Friday, July 24, 2009

Do you have time suck?

Twitter? Facebook? YouTube? Blogs? Streaming? Video games?

Sure, we all need to keep up on digital, but not at the expense of getting our most important daily activities done. However, rarely will you or your team make much money letting the time bandit of Twitter or other internet temptations get in the way. Know what the top 3 important activities are for your business, then reinforce those activities regularly with your staff.

Wednesday, July 15, 2009

The Number One Factor

Customers rely on their emotional experiences with salespeople more than any of the traditional factors, according to research by the Peppers & Rogers Group.

The research showed that:
* 60 percent of all customers stop dealing with a company because of indifference on the part of salespeople.
* 70 percent of customers leave a company because of poor service, which is usually attributed to a salesperson.
* 80 percent of defecting customers describe themselves as "satisfied" or "very satisfied" just before they leave.
* Customers who feel their salespeople are exceptional are 10 to 15 times more likely to remain loyal.

Source: Don Peppers, founding partner of the Peppers & Rogers Group (from The Selling Advantage, 07/28/09)

Tuesday, July 7, 2009

What Happens If You Cut Media Spending?

Predictive Modeling by ThinkVine Indicates One Brand Would Never Close Sales Gap

In the short term, marketers can get away with cutting media spending without much real harm. But that term is as short as a quarter, and the harm, once it begins, can last long after the media switch gets turned back on.

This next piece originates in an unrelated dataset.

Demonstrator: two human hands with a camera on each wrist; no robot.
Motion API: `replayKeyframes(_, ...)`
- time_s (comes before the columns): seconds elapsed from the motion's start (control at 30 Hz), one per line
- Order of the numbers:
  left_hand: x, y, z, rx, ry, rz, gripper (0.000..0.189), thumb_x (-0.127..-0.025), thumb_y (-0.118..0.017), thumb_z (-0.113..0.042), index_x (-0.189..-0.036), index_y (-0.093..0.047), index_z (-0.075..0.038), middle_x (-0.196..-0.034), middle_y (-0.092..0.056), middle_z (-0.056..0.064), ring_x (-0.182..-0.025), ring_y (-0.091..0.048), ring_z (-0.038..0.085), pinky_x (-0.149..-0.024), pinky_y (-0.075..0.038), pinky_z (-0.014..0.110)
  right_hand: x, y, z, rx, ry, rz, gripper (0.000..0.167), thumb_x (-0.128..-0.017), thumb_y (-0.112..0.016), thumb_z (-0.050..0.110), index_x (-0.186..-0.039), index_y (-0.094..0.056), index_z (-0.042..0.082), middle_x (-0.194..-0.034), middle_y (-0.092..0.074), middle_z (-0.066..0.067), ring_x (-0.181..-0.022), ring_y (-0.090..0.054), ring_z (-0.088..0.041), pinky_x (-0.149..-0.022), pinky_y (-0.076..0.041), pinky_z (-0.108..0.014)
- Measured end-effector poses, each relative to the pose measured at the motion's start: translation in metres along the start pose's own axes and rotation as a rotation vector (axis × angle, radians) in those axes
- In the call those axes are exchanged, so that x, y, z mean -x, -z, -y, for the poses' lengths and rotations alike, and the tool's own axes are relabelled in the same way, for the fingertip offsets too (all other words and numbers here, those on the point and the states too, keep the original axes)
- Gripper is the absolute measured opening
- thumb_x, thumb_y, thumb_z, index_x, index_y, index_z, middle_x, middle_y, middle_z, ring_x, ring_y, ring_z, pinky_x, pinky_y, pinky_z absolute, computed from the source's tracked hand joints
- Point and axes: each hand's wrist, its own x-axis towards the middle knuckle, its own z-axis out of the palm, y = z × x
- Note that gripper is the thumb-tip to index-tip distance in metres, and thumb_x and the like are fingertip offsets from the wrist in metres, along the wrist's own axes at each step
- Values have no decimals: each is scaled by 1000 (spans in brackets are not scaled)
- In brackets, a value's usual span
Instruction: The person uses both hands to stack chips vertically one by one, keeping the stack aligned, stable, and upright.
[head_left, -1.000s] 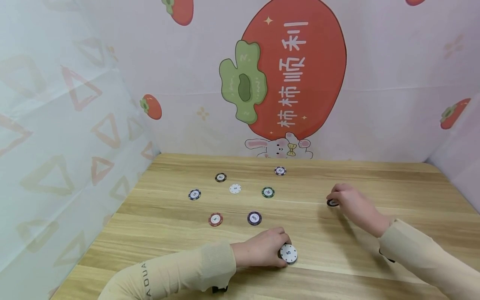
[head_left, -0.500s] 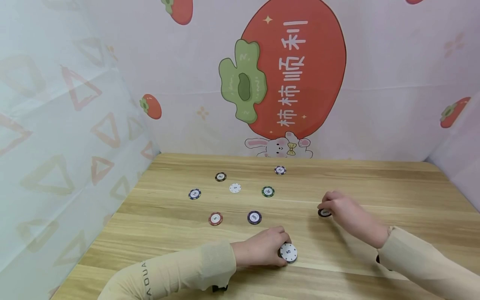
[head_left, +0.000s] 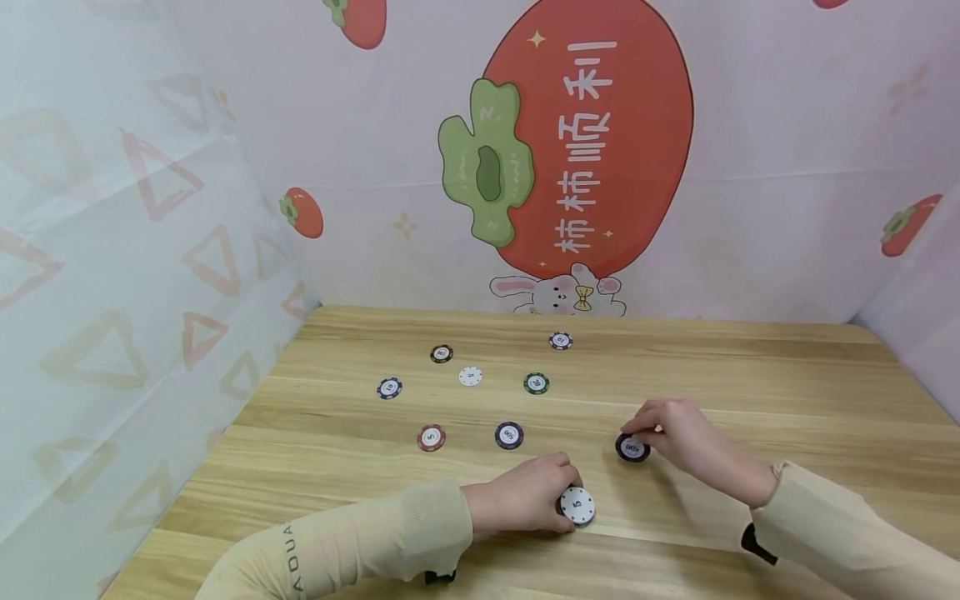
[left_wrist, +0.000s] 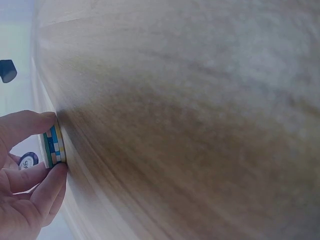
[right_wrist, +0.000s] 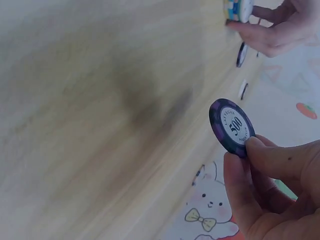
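Note:
My left hand (head_left: 528,497) grips a short stack of poker chips (head_left: 577,506) near the front of the table, a white 5 chip on top. In the left wrist view, thumb and fingers hold the stack (left_wrist: 55,145) from both sides, its coloured edges showing between them. My right hand (head_left: 686,437) pinches a single dark purple 500 chip (head_left: 633,448) by its rim, to the right of and farther back than the stack. The right wrist view shows that 500 chip (right_wrist: 232,127) tilted and raised off the wood, between thumb and fingertips.
Several single chips lie spread over the left and middle of the wooden table (head_left: 787,375): a purple 500 chip (head_left: 509,435), a red 5 chip (head_left: 431,437), a green chip (head_left: 536,383), a white chip (head_left: 471,377) and others. Printed cloth (head_left: 360,267) hangs behind.
My right hand has moved left and toward me with the purple 500 chip, closer to the stack, and the chip's face has turned more into view. The left hand keeps its place.

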Motion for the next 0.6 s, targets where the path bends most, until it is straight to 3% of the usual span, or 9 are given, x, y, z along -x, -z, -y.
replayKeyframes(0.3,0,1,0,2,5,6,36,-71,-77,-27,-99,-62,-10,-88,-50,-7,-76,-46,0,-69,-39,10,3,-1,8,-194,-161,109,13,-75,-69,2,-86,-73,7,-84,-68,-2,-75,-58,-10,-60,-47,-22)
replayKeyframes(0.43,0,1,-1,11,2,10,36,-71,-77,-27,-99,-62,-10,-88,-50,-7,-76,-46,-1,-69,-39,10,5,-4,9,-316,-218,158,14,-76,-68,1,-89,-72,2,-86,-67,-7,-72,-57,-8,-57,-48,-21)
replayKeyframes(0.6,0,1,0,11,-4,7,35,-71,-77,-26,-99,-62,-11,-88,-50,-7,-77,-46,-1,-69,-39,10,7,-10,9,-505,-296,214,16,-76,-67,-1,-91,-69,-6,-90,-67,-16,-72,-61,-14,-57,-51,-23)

Those are recent findings of ThinkVine, a Cincinnati analytics firm that does predictive media modeling for marketers such as PepsiCo, MillerCoors and Colgate-Palmolive Co. ThinkVine CEO Damon Ragusa said lately he's been getting a lot of inquiries about the potential impact of going dark altogether for a quarter or more.

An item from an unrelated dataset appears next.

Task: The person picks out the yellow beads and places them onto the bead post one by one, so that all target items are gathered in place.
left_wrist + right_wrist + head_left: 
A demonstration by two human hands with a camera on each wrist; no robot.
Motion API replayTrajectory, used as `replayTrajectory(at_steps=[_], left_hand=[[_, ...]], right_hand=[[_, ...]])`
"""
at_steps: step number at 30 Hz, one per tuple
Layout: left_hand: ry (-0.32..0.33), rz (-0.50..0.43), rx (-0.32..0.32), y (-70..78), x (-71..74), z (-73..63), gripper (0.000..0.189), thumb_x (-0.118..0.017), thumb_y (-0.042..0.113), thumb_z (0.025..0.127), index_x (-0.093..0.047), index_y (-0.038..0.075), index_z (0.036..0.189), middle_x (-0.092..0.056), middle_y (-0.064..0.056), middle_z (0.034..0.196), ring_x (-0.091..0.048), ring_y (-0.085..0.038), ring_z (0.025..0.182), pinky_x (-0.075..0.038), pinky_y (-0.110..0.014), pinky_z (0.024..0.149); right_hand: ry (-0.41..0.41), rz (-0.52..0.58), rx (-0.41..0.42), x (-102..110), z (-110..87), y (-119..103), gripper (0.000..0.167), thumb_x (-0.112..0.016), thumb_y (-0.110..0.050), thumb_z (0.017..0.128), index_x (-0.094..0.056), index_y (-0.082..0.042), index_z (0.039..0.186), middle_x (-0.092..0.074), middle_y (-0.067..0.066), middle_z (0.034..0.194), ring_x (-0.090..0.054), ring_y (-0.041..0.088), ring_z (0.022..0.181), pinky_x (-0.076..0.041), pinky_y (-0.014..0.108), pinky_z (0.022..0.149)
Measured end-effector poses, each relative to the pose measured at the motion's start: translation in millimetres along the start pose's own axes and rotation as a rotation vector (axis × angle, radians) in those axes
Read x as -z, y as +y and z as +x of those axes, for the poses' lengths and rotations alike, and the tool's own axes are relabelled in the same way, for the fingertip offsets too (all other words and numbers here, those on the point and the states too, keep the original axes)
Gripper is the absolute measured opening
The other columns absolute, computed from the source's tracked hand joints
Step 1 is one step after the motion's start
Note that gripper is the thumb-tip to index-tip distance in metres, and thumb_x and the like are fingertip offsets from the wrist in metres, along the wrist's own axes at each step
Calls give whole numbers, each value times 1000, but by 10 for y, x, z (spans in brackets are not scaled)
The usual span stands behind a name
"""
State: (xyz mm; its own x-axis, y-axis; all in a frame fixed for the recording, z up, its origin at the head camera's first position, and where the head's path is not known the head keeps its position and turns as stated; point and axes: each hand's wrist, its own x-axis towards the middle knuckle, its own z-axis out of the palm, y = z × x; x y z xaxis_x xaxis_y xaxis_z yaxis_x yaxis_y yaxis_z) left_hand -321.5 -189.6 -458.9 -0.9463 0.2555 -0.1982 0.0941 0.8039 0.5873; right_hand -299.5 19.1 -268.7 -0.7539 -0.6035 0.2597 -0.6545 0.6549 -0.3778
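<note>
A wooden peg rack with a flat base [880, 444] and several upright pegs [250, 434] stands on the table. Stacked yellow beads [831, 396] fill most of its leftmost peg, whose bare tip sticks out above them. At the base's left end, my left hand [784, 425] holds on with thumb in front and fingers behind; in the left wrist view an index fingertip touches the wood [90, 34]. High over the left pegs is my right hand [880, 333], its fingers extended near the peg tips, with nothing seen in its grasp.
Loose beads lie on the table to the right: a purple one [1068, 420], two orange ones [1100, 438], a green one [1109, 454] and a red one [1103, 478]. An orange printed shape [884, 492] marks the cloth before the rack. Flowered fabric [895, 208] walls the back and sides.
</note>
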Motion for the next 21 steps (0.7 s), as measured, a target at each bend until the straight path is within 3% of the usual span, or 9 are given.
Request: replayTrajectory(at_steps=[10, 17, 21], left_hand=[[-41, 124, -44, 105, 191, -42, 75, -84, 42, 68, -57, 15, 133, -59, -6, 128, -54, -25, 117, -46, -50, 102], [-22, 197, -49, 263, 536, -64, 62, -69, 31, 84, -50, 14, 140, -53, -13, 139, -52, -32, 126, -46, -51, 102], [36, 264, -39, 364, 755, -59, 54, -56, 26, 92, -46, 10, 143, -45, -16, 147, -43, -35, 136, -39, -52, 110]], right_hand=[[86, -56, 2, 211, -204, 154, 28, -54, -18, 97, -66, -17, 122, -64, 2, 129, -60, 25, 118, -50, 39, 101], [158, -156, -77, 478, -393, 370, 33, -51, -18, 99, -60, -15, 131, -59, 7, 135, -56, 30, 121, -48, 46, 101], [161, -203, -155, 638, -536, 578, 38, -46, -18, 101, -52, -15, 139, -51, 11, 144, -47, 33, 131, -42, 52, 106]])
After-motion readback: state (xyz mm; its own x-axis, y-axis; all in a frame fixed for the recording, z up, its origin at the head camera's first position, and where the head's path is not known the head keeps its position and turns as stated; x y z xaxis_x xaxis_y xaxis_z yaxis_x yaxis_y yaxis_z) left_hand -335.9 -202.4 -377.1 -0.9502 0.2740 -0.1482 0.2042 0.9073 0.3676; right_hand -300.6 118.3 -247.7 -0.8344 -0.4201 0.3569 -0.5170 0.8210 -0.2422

An analysis the firm did for one unnamed brand looked at the impact of turning off media entirely for a year, then turning it back on the next year at prior levels. For about 16 weeks, sales volume was about the same. By the end of year one, however, sales volume was about 20 percent lower without media than with it.

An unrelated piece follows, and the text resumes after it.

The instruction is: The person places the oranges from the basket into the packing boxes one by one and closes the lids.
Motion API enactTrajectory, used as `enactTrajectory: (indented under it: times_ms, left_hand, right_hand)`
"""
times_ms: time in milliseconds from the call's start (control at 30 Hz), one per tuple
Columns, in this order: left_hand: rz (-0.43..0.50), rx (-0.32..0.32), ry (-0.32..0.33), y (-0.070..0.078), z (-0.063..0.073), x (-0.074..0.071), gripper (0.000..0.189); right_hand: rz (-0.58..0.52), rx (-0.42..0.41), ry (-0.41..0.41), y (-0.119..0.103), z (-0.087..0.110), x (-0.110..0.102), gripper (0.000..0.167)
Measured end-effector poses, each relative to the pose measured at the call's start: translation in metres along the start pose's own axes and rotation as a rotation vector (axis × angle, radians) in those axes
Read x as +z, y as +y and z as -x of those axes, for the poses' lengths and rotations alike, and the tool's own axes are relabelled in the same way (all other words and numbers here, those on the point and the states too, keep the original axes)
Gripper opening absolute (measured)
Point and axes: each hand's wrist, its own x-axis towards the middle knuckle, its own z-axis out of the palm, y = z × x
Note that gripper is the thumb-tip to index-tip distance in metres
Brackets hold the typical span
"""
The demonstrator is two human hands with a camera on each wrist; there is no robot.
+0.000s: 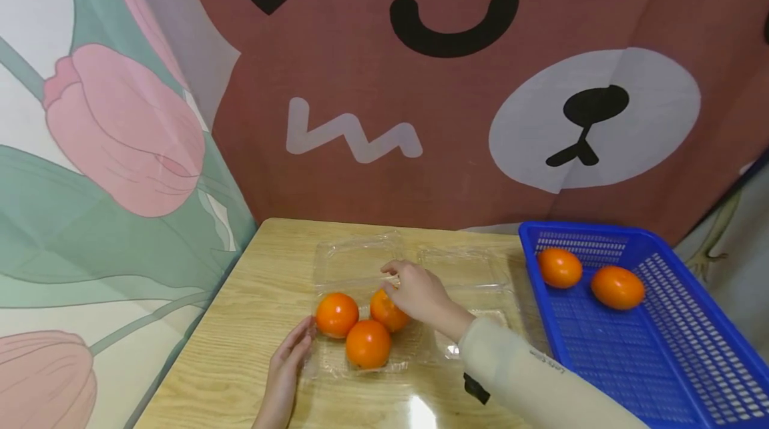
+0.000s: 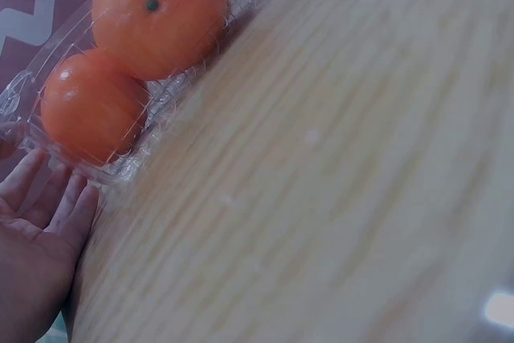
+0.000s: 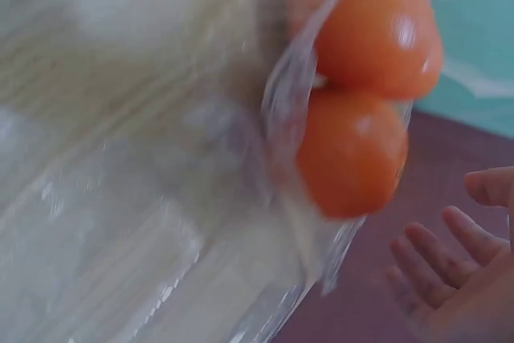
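Note:
Three oranges sit grouped in the near half of a clear plastic clamshell box (image 1: 330, 363): a left orange (image 1: 337, 315), a front orange (image 1: 368, 344) and a back right orange (image 1: 384, 312). The box's lid (image 1: 354, 262) lies folded back behind them. At the box's left side rests my left hand (image 1: 285, 365), its extended fingers right at the plastic wall (image 2: 104, 173). Above the back right orange, partly covering it in the head view, is my right hand (image 1: 420, 292). In the right wrist view that hand's fingers (image 3: 438, 255) are loosely bent, apart from the oranges, holding nothing.
A second clear plastic box (image 1: 465, 272) lies opened to the right, partly behind my right forearm. Farther right stands a blue plastic basket (image 1: 625, 349) with two oranges (image 1: 617, 287) in it. A printed cloth (image 1: 372, 189) hangs behind the wooden table (image 1: 240, 322).

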Motion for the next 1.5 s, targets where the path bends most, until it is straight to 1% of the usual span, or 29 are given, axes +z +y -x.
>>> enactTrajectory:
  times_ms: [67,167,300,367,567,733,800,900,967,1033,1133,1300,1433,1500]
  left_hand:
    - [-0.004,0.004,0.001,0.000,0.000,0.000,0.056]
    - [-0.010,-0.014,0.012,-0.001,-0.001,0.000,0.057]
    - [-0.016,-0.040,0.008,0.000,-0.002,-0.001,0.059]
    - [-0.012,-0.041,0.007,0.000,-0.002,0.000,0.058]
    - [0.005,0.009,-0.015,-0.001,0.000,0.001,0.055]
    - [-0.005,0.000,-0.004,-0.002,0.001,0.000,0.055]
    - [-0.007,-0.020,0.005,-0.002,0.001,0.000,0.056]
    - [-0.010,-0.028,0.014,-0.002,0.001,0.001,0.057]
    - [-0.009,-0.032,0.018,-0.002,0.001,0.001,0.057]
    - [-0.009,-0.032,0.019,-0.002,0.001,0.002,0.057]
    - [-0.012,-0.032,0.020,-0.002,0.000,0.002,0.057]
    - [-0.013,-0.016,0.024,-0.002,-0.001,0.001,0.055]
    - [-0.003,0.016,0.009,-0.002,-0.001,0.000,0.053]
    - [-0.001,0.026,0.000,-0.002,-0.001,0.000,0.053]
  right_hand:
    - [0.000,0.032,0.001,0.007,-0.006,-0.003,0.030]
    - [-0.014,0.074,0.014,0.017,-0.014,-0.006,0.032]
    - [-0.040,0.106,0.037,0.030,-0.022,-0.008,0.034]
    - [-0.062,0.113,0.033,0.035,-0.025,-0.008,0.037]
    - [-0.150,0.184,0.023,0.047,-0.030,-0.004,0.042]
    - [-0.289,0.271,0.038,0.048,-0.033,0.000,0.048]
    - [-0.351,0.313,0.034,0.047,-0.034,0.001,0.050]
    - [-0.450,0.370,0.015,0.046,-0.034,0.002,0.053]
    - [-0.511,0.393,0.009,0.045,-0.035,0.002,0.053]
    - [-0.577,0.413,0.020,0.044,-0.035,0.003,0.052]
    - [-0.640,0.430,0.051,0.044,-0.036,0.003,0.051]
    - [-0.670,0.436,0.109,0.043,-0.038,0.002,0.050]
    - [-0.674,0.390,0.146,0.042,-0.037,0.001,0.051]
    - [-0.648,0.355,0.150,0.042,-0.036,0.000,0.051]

Turning media back on in year two reversed the sales decline as the brand began growing again at the same rate it would have otherwise. But it never closed the gap in sales results compared with what it would have achieved had it maintained media spending both years.

Different brands respond differently to media cuts, Mr. Ragusa said, and some brands with dominant positions or in less advertising-responsive categories may get away with cutting budgets unscathed. But for many, possibly most, getting back sales and share lost from cutting budgets can be a lengthy and expensive process.

"There is a downside risk," he said. "The cost of getting back what you lose is often greater than the savings."

A brand that is on a downward trajectory anyway because of the economy is much more at risk from a temporary withdrawal of media support than one with flat or rising sales growth, he added.

ThinkVine uses correlation and regression analysis and sales data. But it bases its predictions on the makeup of each brand's consumers, including detailed data on the media and spending habits of various consumer segments. It then crunches as many as a trillion data points for each forecast.

The results aren't perfect but tend to come within 2.4 percent of the real-world sales data in ThinkVine's validation work, Mr. Ragusa said.